Besides these interesting details on the objects that Millard sold, the interview also provides a fascinating insight into the social networks of Millard, and how she came to become a dealer. The interviewer ‘F.E.A.’ asked her ‘What made you become a dealer in curios?’ – and she gave a comprehensive response, stating;

‘ When I was sixteen I had to decide upon some way of earning my own living….I had always lived with people who liked nice things, and I understood a little about curios, so I started a sale of china and curiosities.  I prepared a catalogue, and sent it round to collectors and wealthy people. The catalogue was a happy thought; it attracted notice and the whole transaction was so successful that I went on as I had begun. I must not forget to tell you that I owe a great deal to the kind help and teaching given to me by Lady Charlotte Schreiber, Lady Currie and Baron Rothschild.  Thanks to them, I made fewer mistakes that I should otherwise have done.

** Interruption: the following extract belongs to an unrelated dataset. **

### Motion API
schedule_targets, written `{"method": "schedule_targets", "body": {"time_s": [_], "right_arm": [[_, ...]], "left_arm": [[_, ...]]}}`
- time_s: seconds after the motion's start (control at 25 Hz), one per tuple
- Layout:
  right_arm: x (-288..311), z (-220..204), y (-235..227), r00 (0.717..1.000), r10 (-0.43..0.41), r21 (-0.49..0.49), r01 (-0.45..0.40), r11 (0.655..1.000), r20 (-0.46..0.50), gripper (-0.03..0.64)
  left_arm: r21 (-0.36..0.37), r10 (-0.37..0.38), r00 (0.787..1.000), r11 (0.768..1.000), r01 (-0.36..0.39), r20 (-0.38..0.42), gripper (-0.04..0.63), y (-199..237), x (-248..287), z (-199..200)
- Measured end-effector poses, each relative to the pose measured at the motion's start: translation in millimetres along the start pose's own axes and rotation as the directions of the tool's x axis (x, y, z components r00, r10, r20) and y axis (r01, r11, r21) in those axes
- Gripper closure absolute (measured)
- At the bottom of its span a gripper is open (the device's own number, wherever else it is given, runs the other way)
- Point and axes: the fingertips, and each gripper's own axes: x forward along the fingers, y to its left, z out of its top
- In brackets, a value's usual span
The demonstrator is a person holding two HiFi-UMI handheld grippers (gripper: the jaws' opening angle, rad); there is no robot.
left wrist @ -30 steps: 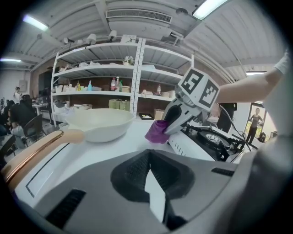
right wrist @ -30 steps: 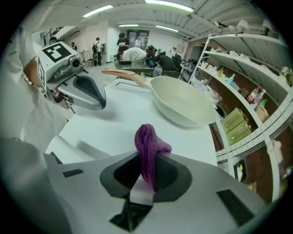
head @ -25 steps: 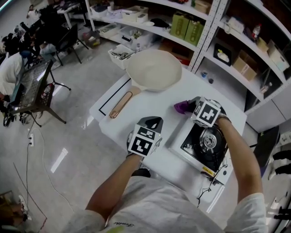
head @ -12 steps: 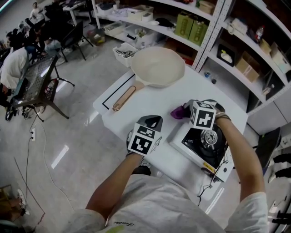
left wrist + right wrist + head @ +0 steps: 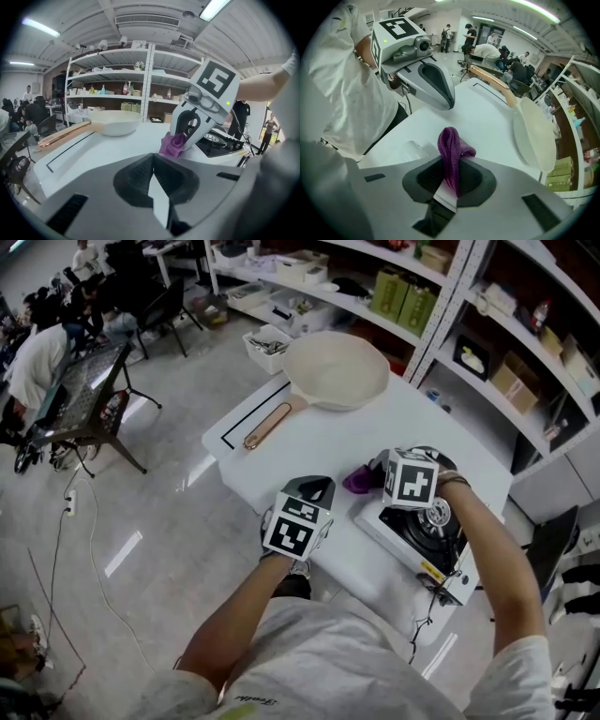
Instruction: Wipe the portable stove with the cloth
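Nearest, at the bottom of the head view, both of the person's forearms reach up into the frame. The left gripper (image 5: 315,493) sits at centre, over the near edge of the white tabletop (image 5: 309,442). In the left gripper view its fingers (image 5: 137,176) are pressed together with nothing between them, and they point across the bare tabletop.

Just right of it in the head view, the right gripper (image 5: 377,474) hangs over the upper-left corner of the stove (image 5: 422,535). The stove is a white box with a black top and a round burner, and it lies along the tabletop's right edge, at centre right of the frame. In the right gripper view the fingers (image 5: 426,176) are clamped on the purple cloth (image 5: 452,150). The cloth stands up from them in a bunched fold. In the head view it pokes out to the left of the right gripper, just beside the stove's corner. The left gripper view shows it hanging at the stove's left side, low over the tabletop. Whether it touches the stove cannot be told.

Farther up the tabletop lies a cream pan (image 5: 336,369), well apart from the stove. Its copper-coloured handle points down-left toward the tabletop's left edge.

Beyond the tabletop, shelves (image 5: 450,296) with boxes and bottles cross the top and right of the head view. At upper left, seated people (image 5: 37,362) are grouped on the grey floor (image 5: 141,521).
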Motion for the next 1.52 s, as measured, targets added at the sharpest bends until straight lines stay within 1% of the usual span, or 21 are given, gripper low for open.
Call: {"method": "schedule_targets", "body": {"time_s": [0.4,0.64,0.76,0.96,1.12,1.24,1.4,1.52], "right_arm": [[4.2,33.4,42.9,0.997,0.068,-0.035,-0.067,0.997,0.026,0.554],[4.5,54.2,62.9,0.995,0.089,-0.049,-0.087,0.995,0.052,0.554],[5.1,62.1,74.2,0.991,0.109,-0.038,-0.106,0.994,0.084,0.554],[-3.8,79.8,85.5,0.980,0.108,-0.008,-0.108,0.994,0.169,0.554],[-17.5,94.4,91.0,0.965,0.084,0.020,-0.092,0.996,0.249,0.554],[-31.1,104.1,92.9,0.945,0.057,0.056,-0.079,0.995,0.321,0.554],[-52.1,104.9,89.1,0.921,-0.014,0.111,-0.032,0.993,0.389,0.554],[-69.0,100.6,83.0,0.889,-0.084,0.190,-0.004,0.982,0.451,0.554]], "left_arm": [[-0.029,0.057,0.998,0.998,-0.057,0.006,0.591,-7.3,-36.0,-19.6],[-0.048,0.094,0.996,0.994,-0.093,0.011,0.591,-8.7,-59.7,-32.8],[-0.054,0.110,0.994,0.993,-0.108,0.017,0.591,-10.5,-69.6,-36.7],[-0.059,0.130,0.991,0.990,-0.129,0.020,0.591,-14.7,-83.0,-42.1],[-0.078,0.163,0.986,0.984,-0.160,0.034,0.591,-13.4,-97.9,-42.6],[-0.090,0.187,0.981,0.979,-0.183,0.047,0.591,-10.6,-107.9,-39.2],[-0.088,0.199,0.977,0.977,-0.192,0.076,0.591,-9.5,-114.3,-26.1],[-0.073,0.191,0.977,0.980,-0.185,0.095,0.591,-10.7,-113.6,-16.1]]}}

Then, I have had a larger share of good luck than falls to the lot of most people’ (The Sketch, p.348).

Millard’s connections to Lady Charlotte Schreiber (1812-1895), daughter of the 9th Earl of Lindsey, and a major collector of ceramics, as well as to Baron Rothschild (1840-1915) and Lady Currie (1843-1905), is indicative of the intimate relationships between dealing and collecting, and of the significance of social and cultural networks in the history of the antique trade.

It’s also worth mentioning that Clara Millard was also well known, in the 1890s, as an antiquarian book dealer – which also draws further attention to the overlapping practices that constitute the ‘antique trade’ (see earlier blog posts on these notions).